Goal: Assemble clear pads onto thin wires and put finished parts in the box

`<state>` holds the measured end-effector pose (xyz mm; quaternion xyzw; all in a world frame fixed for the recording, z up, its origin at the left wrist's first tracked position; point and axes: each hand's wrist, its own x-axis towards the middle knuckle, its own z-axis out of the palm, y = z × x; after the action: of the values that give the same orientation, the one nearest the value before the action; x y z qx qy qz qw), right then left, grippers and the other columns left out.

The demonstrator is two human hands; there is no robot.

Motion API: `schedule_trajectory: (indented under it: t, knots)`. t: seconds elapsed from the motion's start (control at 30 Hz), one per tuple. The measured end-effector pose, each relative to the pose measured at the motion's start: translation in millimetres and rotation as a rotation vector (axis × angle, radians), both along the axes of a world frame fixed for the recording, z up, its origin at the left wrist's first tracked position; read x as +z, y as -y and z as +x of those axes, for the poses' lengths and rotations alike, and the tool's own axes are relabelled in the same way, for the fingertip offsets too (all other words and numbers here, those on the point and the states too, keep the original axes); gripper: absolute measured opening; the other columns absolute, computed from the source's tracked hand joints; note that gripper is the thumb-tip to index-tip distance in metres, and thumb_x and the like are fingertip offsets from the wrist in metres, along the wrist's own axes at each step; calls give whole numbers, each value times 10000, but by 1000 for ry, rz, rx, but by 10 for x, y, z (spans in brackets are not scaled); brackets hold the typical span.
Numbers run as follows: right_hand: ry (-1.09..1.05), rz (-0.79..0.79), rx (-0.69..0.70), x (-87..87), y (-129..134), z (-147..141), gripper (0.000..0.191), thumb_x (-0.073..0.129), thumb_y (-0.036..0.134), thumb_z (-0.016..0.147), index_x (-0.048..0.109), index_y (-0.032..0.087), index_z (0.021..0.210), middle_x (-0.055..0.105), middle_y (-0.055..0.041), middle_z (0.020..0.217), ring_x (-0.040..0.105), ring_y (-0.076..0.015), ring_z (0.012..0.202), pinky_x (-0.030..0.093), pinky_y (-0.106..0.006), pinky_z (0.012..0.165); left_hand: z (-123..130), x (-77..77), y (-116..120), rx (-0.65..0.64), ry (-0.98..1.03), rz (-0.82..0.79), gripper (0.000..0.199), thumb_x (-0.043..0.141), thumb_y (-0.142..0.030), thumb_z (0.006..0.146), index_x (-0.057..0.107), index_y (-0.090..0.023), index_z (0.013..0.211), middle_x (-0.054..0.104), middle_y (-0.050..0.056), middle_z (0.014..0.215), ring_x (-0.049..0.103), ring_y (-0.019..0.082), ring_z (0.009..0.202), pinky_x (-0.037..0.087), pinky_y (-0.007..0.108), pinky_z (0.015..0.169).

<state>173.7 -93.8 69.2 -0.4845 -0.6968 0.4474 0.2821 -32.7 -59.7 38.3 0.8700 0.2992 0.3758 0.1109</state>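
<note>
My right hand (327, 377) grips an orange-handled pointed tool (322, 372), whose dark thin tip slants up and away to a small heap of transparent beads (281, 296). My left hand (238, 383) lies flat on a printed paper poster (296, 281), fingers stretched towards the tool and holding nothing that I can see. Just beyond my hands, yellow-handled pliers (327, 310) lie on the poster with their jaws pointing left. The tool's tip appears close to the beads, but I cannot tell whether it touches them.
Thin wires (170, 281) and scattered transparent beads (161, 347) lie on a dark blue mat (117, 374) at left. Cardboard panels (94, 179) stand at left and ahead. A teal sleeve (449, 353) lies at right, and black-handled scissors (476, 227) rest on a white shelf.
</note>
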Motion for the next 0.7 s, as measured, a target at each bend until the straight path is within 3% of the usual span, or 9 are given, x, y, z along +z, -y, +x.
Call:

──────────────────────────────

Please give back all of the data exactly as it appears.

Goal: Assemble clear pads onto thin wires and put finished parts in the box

`<state>` holds the measured end-effector pose (xyz mm; quaternion xyzw; all in a world frame fixed for the recording, z up, its origin at the left wrist's first tracked position; point and axes: each hand's wrist, its own x-axis towards the middle knuckle, its own z-axis out of the palm, y = z × x; after the action: of the values that give the same orientation, the one nearest the value before the action; x y z qx qy qz qw), right then left, grippers and the other columns left out.

The demonstrator is two human hands; there is no robot.

Motion API: `schedule_trajectory: (indented under it: t, knots)`. t: seconds elapsed from the motion's start (control at 30 Hz), one per tuple. The measured end-effector pose, each relative to the pose measured at the motion's start: translation in millimetres and rotation as a rotation vector (axis × angle, radians), both along the axes of a world frame fixed for the recording, z up, its origin at the left wrist's first tracked position; read x as +z, y as -y and z as +x of those axes, for the poses' lengths and rotations alike, and the tool's own axes are relabelled in the same way, for the fingertip offsets too (all other words and numbers here, those on the point and the states too, keep the original axes); gripper: absolute measured opening; the other columns absolute, computed from the source's tracked hand joints; note that gripper is the thumb-tip to index-tip distance in metres, and thumb_x and the like are fingertip offsets from the wrist in metres, along the wrist's own axes at each step; calls give whole numbers, each value times 10000, but by 1000 for ry, rz, rx, but by 10 for x, y, z (spans in brackets are not scaled); brackets hold the typical span.
Numbers run as follows: right_hand: ry (-1.09..1.05), rz (-0.79..0.79), rx (-0.69..0.70), x (-87..87), y (-129..134), z (-147..141), gripper (0.000..0.191), thumb_x (-0.073..0.129), thumb_y (-0.036..0.134), thumb_z (-0.016..0.147), index_x (-0.048..0.109), index_y (-0.032..0.087), index_z (0.021..0.210), middle_x (-0.055..0.105), middle_y (-0.055..0.041), middle_z (0.020..0.217), ring_x (-0.040..0.105), ring_y (-0.076..0.015), ring_z (0.012..0.202), pinky_x (-0.030..0.093), pinky_y (-0.106..0.006), pinky_z (0.012..0.165); left_hand: z (-123..130), x (-77..77), y (-116..120), rx (-0.65..0.64), ry (-0.98..1.03), rz (-0.82..0.79), gripper (0.000..0.199), thumb_x (-0.043..0.141), thumb_y (-0.142..0.030), thumb_z (0.006..0.146), index_x (-0.057..0.107), index_y (-0.090..0.023), index_z (0.013..0.211), middle_x (-0.054..0.104), middle_y (-0.050..0.056), middle_z (0.014..0.215), ring_x (-0.049..0.103), ring_y (-0.019..0.082), ring_z (0.009..0.202), pinky_x (-0.037..0.087), pinky_y (-0.007..0.108), pinky_z (0.015..0.169).

<state>173.7 -93.8 69.2 -0.4845 -0.6968 0.4474 0.2821 -32.7 -59.7 38.3 0.8700 0.2992 0.3758 0.1109</state>
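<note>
My right hand (327, 377) grips an orange-handled pointed tool (322, 372), whose dark thin tip slants up and away to a small heap of transparent beads (281, 296). My left hand (238, 383) lies flat on a printed paper poster (296, 281), fingers stretched towards the tool and holding nothing that I can see. Just beyond my hands, yellow-handled pliers (327, 310) lie on the poster with their jaws pointing left. The tool's tip appears close to the beads, but I cannot tell whether it touches them.
Thin wires (170, 281) and scattered transparent beads (161, 347) lie on a dark blue mat (117, 374) at left. Cardboard panels (94, 179) stand at left and ahead. A teal sleeve (449, 353) lies at right, and black-handled scissors (476, 227) rest on a white shelf.
</note>
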Motion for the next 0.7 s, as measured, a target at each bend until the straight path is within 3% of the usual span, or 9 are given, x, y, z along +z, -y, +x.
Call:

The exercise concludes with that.